I think it's a bit better than, say, physics. The market seems like it has been going downhill, though. It seems from the recent AMS data I've seen, that about 2/3s of math PhDs get SOME sort of academic jobs (the other 1/3 in industry and some unemployed or under-employed, such as yours truly at the moment). What's not clear from that data, though how many of these new PhDs are have the terrible adjunct positions, how many are postdocs and will those people find a permanent place?
Here's a relevant post.
http://mathoverflow.net/questions/23716/how-hard-is-it-to-get-tenure-in-mathematics
Personally, I was screwed because I sucked at teaching and the department didn't let me teach my own class (except once), so I never had the chance to address those issues sufficient. Plus, I completely lost interest in the very idea of doing research on "cutting-edge" topics once I saw what it was like. I had always assumed that I could just keep learning and think about math and things would work out, since I was apparently pretty good at it, but they didn't even come close to working out. I found that my interests were completely orthogonal to anything that would give me much credit in academia, at least within the foreseeable future.

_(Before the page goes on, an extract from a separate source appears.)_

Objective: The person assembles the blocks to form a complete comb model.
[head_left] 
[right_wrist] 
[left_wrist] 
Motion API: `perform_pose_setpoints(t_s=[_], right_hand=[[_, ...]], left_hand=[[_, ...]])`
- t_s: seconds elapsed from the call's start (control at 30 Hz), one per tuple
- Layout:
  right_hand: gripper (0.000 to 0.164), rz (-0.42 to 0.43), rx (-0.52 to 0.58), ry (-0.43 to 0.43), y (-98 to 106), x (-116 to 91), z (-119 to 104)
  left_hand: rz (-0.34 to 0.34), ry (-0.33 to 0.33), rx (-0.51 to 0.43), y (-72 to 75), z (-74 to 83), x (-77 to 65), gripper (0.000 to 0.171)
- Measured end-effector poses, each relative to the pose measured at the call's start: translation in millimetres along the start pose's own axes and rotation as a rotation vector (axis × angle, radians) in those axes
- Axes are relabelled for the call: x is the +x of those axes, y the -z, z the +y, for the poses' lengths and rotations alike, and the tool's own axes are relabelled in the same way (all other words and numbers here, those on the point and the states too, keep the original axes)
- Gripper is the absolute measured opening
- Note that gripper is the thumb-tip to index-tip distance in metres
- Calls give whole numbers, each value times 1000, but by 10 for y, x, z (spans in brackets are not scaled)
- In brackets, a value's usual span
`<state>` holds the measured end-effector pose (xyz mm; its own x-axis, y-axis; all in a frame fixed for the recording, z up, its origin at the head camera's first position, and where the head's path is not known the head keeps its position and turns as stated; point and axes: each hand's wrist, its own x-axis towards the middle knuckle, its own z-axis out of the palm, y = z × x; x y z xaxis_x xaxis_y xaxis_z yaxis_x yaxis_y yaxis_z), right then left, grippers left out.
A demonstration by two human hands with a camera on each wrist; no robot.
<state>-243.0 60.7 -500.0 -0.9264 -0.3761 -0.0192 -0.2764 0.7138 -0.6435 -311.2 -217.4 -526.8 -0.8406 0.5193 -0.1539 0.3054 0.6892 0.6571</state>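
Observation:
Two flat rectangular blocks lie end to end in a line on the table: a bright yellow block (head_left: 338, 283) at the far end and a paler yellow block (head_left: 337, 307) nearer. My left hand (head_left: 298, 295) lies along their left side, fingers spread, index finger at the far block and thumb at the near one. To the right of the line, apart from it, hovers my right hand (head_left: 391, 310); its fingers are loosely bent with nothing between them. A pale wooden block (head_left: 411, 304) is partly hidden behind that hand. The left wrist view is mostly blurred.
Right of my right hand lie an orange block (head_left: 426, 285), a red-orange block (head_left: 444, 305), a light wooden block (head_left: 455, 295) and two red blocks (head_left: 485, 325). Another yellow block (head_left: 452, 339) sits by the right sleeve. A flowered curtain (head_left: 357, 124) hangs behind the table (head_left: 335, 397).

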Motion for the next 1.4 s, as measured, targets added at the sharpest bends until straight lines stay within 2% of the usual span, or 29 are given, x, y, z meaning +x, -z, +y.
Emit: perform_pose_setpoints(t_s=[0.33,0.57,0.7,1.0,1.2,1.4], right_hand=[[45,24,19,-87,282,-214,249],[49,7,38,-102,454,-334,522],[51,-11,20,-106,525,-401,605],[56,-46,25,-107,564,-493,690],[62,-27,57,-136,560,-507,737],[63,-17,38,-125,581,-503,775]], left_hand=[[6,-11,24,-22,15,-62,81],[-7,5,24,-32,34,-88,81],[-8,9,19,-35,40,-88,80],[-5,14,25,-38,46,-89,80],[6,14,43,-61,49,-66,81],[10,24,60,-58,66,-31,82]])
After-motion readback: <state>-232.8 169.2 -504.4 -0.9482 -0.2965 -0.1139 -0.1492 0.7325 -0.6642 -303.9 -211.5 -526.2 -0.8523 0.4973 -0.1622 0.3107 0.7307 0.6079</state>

I suppose the moral of the story is to try to really think about what it would be like to be a math professor and if you'd actually like it. This can be hard to do. As far as teaching goes, tutoring and practicing public speaking (toastmasters, etc.) is a really good start. I didn't tutor until after I taught my first class, and that would have helped a lot. For research, there are always REUs and that sort of thing, but you can always do your own project. Write some long expository article about an interesting topic in LaTeX, try to come up with your own ideas and fool around with them. That sort of thing. But what that doesn't tell you about is the nature of what mathematicians are actually studying, which takes a very long time to understand. As it happens, it was perhaps this absurd level of complexity that I found more off-putting than anything (specifically, there was just too much material to understand it all as deeply as I'd like, and it's not just me--lots of mathematicians have to take the more complicated stuff on faith because it's just to time-consuming to go through it all). To my mind, it wasn't a good kind of "deep" complexity. More like a horrendous sort of "fall down the bottomless pit of advanced mathematics" sort of complexity. I don't know. Maybe I shouldn't have chosen topology.
Another moral of the story is to come up with a back-up plan.
Saying you like math enough to get a math PhD is a bit like saying you like pizza so much that you would like it if some locked you up in a room and wouldn't let you out until you ate 20 extra-large pizzas in one sitting.